> Aim of the exercise: Your job with the data below is to output exactly the lines from the one holding "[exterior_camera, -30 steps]" down to the one holding "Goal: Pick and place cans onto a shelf", both included, and no others.
════════
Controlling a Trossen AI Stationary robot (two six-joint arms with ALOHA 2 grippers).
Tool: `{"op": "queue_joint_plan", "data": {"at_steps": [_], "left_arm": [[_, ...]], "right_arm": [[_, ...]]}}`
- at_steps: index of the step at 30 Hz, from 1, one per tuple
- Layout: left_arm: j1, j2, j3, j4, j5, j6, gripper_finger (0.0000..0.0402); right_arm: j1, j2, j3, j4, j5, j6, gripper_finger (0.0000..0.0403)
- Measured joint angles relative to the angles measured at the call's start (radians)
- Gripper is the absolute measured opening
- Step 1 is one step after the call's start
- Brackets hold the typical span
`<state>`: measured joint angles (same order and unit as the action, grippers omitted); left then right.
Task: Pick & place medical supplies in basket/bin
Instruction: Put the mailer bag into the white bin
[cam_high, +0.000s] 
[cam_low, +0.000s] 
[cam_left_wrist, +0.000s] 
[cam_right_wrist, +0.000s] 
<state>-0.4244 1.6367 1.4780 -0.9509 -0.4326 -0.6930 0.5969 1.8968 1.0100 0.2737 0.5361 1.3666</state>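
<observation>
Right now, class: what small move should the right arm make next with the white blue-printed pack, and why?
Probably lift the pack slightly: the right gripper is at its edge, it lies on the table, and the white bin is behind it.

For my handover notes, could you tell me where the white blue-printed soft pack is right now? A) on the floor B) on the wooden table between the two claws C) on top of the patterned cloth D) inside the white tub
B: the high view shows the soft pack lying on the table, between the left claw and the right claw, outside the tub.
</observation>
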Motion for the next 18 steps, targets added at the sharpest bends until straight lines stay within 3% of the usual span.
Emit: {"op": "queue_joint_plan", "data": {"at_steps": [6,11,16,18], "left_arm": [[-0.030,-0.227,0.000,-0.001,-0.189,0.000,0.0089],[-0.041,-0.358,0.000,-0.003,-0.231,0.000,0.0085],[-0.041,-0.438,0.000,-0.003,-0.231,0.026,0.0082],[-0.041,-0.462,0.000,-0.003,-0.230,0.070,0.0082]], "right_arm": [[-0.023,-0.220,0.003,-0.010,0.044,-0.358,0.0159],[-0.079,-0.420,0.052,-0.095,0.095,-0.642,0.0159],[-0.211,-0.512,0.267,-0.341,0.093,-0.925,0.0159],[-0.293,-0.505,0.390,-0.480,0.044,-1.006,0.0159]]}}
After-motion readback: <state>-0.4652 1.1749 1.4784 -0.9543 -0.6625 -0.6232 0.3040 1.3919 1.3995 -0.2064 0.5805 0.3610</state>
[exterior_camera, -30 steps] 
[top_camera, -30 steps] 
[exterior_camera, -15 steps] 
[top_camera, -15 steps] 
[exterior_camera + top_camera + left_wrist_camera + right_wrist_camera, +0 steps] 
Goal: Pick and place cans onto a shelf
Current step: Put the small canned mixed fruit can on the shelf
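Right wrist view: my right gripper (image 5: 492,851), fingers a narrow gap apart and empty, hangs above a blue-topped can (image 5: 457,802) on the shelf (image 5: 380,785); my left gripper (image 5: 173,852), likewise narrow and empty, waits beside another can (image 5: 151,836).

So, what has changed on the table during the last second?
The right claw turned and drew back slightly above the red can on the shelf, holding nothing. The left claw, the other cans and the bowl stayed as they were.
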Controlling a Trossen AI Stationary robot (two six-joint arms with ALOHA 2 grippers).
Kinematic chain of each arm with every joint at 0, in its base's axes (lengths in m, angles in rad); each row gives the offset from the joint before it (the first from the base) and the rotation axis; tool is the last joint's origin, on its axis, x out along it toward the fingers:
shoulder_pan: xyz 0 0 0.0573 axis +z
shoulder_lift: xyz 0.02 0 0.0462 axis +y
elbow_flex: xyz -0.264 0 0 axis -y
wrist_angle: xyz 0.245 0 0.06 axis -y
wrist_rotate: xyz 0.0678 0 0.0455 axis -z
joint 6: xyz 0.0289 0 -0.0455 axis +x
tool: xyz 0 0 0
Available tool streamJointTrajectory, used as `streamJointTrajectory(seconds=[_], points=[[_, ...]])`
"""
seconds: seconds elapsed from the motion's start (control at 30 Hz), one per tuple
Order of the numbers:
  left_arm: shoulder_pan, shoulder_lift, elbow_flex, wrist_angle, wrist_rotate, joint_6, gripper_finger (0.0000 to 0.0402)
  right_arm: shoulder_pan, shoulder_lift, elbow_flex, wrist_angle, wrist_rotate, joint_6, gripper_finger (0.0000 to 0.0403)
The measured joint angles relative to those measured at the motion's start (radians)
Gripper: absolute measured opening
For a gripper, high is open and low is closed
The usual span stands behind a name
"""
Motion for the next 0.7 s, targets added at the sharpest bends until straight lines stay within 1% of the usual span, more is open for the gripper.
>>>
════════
> Answer for the task:
[exterior_camera, -30 steps] 
[top_camera, -30 steps] 
[exterior_camera, -15 steps] 
[top_camera, -15 steps] 
[exterior_camera + top_camera + left_wrist_camera + right_wrist_camera, +0 steps] 
Goal: Pick and place cans onto a shelf

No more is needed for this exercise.